Ссыльные довоенные тоже много поводов давали для смешных рассказов. Казались они беспомощными и несуразными суровым енисейским чалдонам. Кержацкие ведь правила и традиции не из неоткуда взялись. Все тут так жили, по старинным правилам. А эти городские, да еще и с далёкой России. «Жили у нас два ссыльнопоселенца в старой бане Конопелькин и Раев. Раев ленивый был интеллигент, Конопелькин тот попроще. Прикинулся как то первый больным, неохота работать, на мороз выходить. Слёг занемог. Однако естественная нужда выгоняет. Орёт лихоматичком – «Конопелькин, срать хочу!» А тому все что шло, что ехало, спокойный – «Сери, Раев, вынесу». Ближе к войне мужиков стало прибирать. Ссыльных становилось меньше, всё больше на прииска их. Поломали активисты церковь сельскую, среди прочих и наш дед оказался. Организовали колхоз вместе с сельсоветом. Председателем, кстати, там по потомственной линии те активисты и шли до самого самого, даже я застал. Да и церковку успел я застать совсем маленьким. Церковкой называли в деревне огороженную территорию бывшей церкви. Церковного погоста и жилья священника. В улицу осталась крепкая изба из лисвяжных брёвен – сторожка. В ей сельсовет еще долго работал потом. А на угор выходили несколько разлапистых кедров, пара кустов черёмухи и длинная деревянная лестница к берегу. Поставили там дебаркадер. После войны кедры как-то хиреть стали, я застал только пару, а потом и совсем засохли, были срублены. Жаль. А старшие братья мои еще успели и шишки с них пощелкать, и черёмухи церковской поесть. Серёга младший, тот уже и не помнит.

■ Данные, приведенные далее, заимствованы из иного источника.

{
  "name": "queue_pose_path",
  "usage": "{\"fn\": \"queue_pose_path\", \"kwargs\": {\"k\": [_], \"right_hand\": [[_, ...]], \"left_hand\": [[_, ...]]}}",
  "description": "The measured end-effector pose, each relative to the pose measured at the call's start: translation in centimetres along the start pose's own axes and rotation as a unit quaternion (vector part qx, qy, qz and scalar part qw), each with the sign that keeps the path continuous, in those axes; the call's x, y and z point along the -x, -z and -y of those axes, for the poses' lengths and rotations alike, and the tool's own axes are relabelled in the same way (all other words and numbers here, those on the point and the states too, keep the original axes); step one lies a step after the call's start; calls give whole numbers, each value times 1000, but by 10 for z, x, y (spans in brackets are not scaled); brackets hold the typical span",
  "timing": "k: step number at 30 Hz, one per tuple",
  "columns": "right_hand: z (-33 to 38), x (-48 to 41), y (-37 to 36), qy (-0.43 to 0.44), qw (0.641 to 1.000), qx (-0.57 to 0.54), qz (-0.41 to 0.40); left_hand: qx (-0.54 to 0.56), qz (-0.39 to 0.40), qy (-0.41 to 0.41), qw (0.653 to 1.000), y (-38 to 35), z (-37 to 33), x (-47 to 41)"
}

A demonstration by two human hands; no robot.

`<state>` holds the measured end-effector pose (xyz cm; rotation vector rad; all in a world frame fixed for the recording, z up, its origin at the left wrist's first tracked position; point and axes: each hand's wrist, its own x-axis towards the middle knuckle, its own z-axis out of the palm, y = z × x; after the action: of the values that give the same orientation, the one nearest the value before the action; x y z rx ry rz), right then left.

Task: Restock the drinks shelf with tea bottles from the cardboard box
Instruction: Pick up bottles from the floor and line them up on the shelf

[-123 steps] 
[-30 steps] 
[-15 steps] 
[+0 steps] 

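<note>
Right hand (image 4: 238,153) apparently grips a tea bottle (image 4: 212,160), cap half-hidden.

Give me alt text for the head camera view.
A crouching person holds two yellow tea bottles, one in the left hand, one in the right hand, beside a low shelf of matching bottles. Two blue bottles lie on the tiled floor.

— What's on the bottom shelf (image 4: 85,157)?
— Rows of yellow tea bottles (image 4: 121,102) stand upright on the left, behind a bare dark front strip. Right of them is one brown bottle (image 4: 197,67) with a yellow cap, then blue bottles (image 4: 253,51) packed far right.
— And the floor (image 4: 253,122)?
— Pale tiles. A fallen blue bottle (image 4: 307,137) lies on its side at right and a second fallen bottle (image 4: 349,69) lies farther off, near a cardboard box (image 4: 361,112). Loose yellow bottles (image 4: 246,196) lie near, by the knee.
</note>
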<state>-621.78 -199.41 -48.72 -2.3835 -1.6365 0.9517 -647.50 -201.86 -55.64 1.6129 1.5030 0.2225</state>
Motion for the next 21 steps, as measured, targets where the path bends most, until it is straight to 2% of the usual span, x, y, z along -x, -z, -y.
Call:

Ближе к войне пригнали чеченов. Память о них осталась небольшая, нелюдимые они были, да местные к тому привычны. Сами не шибко общительные, традиции кержацкие. Только дядья рассказывали, работали они на покосах хорошо, выносливые ребята. Но по-своему как-то. Все ухватки ненашенские. Только скорее это наши ухватки особые енисейские. Когда я уехал с дому, так долгое время удивлял окружающих и сам удивлялся. И топор не так держу, и литовкой не так машу, и вилами сено по-особому цепляю. Спасибо дяде Саше крестному моему, многому по деревенской жизни я у него научился.